= The Lord protects the simple =

Phrase from the Hebrew Bible

The Lord protects the simple is a phrase from a verse in the Hebrew Bible. In Judaism, the phrase has both a plain meaning and another meaning due to rabbinic exegesis.

==From Psalms==
 states: "The Lord protects the simple, I was brought low and he saved me." According to the plain meaning of this verse, the Psalmist is expressing confidence and gratitude to the divine.

This verse (and Psalm) are recited by Jews in the liturgical thanksgiving prayer, the Hallel.

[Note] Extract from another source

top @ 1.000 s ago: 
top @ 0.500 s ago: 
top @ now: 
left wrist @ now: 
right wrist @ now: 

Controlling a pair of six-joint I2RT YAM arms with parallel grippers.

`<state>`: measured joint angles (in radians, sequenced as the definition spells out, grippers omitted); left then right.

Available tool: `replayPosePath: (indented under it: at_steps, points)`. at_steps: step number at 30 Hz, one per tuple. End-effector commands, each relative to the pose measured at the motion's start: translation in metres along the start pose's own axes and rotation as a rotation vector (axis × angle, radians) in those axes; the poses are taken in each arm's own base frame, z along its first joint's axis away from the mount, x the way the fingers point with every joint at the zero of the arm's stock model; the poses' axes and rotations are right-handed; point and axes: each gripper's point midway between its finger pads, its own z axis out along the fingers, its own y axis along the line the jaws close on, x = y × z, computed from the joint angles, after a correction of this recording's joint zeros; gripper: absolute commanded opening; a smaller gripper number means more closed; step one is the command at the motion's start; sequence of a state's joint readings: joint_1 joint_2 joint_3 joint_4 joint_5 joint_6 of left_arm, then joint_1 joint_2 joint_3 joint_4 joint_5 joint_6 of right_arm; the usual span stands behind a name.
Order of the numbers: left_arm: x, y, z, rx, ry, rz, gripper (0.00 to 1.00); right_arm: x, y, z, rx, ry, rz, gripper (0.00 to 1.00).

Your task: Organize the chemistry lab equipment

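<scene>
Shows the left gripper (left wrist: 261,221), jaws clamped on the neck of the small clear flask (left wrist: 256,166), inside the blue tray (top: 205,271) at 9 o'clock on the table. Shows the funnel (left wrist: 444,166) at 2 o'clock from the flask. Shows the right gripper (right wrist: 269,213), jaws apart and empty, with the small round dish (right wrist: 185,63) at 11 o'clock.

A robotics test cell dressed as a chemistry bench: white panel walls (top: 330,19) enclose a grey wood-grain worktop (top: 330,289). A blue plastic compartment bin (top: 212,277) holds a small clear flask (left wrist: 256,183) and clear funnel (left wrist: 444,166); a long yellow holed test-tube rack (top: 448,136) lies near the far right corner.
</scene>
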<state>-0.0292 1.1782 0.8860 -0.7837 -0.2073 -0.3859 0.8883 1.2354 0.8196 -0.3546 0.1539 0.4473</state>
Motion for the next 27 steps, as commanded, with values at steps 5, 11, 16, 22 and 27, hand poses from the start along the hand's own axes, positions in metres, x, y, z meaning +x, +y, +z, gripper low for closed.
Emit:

Over time, the phrase has evolved into the English idiom, "God watches over children and fools," occasionally including "drunks," along with variations of the terms used. Modern English translations of the Bible have substituted "the helpless" or "the foolish" at times.

==Rabbinic tradition==
In the rabbinic tradition, this verse takes on an entirely different and quite important meaning. The verse represents a principle of Jewish law (halakha) that permits people to assume various low-level risks and dangers. Risk may be taken because, as the verse states, the deity protects people who are "simple" (פתאים). In Jewish ethics and law, the principle of "The Lord protects the simple" has been applied at times to permit cigarette smoking, circumcision at inauspicious moments, bloodletting, unprotected intercourse for women perceived to be at risk, and such instances as the marriage of a woman whose previous two husbands had died ("isha katlanit").